### DATA SECTION ###
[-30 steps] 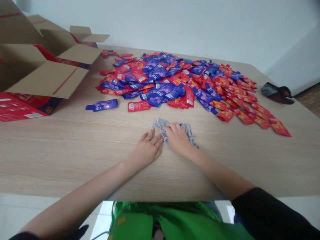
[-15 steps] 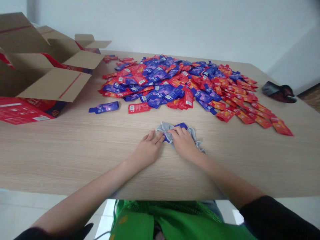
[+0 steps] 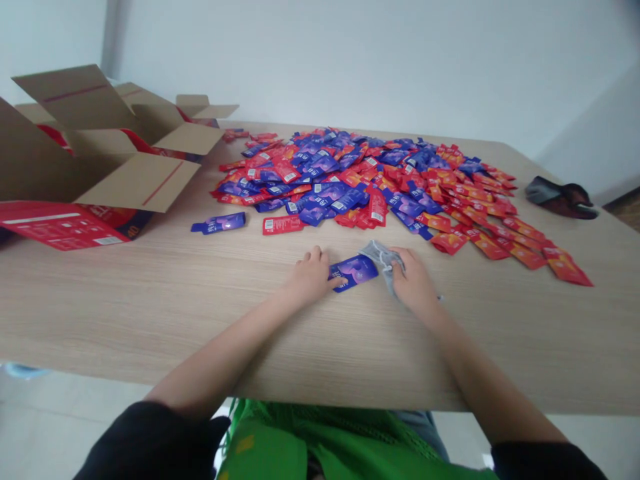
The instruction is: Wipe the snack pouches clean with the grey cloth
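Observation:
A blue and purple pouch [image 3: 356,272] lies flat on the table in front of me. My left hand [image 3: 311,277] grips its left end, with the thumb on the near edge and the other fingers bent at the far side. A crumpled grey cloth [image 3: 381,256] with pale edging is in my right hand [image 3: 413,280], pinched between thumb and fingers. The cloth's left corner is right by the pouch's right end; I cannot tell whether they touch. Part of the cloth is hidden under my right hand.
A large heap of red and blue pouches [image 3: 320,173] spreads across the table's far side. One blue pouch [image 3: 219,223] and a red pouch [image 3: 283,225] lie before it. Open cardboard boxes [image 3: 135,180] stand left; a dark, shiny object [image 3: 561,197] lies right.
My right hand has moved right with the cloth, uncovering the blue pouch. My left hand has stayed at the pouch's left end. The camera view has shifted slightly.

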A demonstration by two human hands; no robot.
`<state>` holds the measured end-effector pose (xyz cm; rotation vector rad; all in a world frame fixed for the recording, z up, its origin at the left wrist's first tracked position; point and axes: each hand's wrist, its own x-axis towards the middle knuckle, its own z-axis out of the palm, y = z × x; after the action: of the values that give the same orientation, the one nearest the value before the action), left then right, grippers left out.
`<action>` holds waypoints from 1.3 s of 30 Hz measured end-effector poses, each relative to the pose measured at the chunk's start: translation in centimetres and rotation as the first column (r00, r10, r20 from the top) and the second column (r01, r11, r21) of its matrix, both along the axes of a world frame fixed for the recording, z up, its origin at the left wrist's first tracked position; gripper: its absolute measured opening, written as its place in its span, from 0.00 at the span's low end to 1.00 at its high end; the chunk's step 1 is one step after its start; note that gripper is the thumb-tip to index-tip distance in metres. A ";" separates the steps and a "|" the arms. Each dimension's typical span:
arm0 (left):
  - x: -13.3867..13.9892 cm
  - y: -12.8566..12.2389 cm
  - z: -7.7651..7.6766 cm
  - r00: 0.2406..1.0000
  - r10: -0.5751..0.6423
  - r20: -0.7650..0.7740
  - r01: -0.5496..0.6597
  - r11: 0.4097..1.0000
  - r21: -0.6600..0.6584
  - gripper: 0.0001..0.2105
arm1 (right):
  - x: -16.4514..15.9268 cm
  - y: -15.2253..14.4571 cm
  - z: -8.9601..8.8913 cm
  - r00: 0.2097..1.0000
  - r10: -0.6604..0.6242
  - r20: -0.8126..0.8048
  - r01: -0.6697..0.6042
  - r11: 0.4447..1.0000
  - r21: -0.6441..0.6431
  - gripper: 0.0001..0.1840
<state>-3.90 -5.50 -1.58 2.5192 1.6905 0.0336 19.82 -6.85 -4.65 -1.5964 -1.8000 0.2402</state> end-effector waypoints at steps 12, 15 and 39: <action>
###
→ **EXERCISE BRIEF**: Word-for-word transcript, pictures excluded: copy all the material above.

→ **OUTPUT**:
[-30 steps] 
[-15 steps] 
[+0 steps] 
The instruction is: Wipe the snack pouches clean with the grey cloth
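Observation:
A blue and purple pouch [image 3: 356,272] lies flat on the table in front of me. My left hand [image 3: 311,277] grips its left end, with the thumb on the near edge and the other fingers bent at the far side. A crumpled grey cloth [image 3: 381,256] with pale edging is in my right hand [image 3: 413,280], pinched between thumb and fingers. The cloth's left corner is right by the pouch's right end; I cannot tell whether they touch. Part of the cloth is hidden under my right hand.
A large heap of red and blue pouches [image 3: 320,173] spreads across the table's far side. One blue pouch [image 3: 219,223] and a red pouch [image 3: 283,225] lie before it. Open cardboard boxes [image 3: 135,180] stand left; a dark, shiny object [image 3: 561,197] lies right.
My right hand has moved right with the cloth, uncovering the blue pouch. My left hand has stayed at the pouch's left end. The camera view has shifted slightly.
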
A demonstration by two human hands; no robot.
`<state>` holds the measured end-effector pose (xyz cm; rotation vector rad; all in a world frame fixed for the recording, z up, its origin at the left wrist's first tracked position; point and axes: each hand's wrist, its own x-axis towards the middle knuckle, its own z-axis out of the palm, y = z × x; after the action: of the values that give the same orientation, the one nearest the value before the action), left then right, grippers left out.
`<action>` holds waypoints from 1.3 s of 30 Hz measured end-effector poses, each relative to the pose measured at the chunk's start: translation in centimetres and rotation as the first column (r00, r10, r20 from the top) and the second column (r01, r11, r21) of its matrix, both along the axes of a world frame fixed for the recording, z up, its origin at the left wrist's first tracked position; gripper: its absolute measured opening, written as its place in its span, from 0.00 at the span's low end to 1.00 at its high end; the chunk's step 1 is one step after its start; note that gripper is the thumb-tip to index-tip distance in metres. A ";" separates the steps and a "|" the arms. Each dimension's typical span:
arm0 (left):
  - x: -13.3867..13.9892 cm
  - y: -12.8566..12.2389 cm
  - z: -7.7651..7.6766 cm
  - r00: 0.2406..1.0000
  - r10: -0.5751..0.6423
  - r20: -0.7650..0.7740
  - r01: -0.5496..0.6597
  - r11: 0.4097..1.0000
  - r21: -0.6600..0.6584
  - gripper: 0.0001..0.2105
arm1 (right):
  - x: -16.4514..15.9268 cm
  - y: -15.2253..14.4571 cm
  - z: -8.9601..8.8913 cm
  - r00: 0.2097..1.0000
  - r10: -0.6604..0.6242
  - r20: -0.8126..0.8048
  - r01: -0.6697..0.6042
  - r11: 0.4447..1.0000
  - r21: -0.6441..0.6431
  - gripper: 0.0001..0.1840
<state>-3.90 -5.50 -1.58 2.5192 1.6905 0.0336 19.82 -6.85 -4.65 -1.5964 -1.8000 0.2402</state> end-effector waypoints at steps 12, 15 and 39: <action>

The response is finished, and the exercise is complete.